Yeah, my first thoughts were OMG, there is so much wrong with this picture. But then I remembered how some of my "homade" and "repaired" tack looked during my first year of having my own horse. Back then I rode bareback 99% of the time cause my saddle was too heavy for me to lift. I bought the only bridle I could afford and it broke in several places and I "fixed" it with haystring. I did make sure that it was comfortable for Pasha.
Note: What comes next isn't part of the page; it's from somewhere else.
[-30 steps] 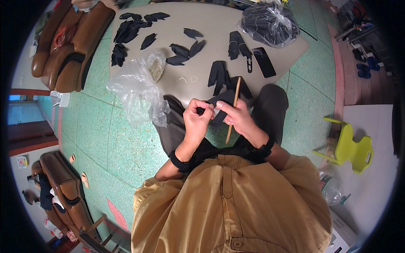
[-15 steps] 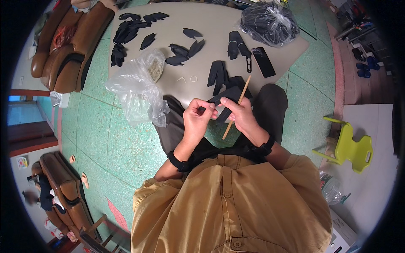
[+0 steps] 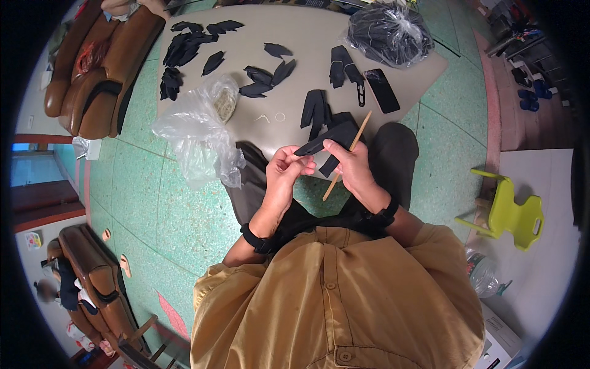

I spent 6+ hours a day with my boy. Some of it riding/adventuring :) but most of it just grooming, rubbing and loving on him. We played games in the pasture like tag and chase. And at the end of a long riding Saturday (after riding 10+ hours, taking tack down, hosing and rubbing my best friend down and feeding him his grain and hay, cleaning his stall and re-bedding with fresh shavings) I'd usually have an hour or two before mom and dad could pick me up (I was 10 and 11 years old). I would be exhausted, spent and so happy, and I'd curl up in a corner of his stall as he munched on his hay. Often Pasha, tired himself, would tuck his legs under and lay down sternal. I would quietly move around him and cuddle up between his legs, laying my head and shoulders against his warm side and within minutes I'd be sound asleep, feeling safer than any other place in the world. Pasha was just resting, not asleep, and never once did he move while I was sleeping with him. My father would come into the stall, speaking softly and wake me slowly then pick me up and carry me to the car. Pasha would get up then and watch me being carried away.
Guess what I'm saying is that sometimes the way things look don't tell the whole story. I kept Pasha for the rest of his life and loved him more every single day. I lost him to cancer at 29 to cancer a few years ago. And I miss him every single day. And Pasha loved me right back, despite our humble beginnings...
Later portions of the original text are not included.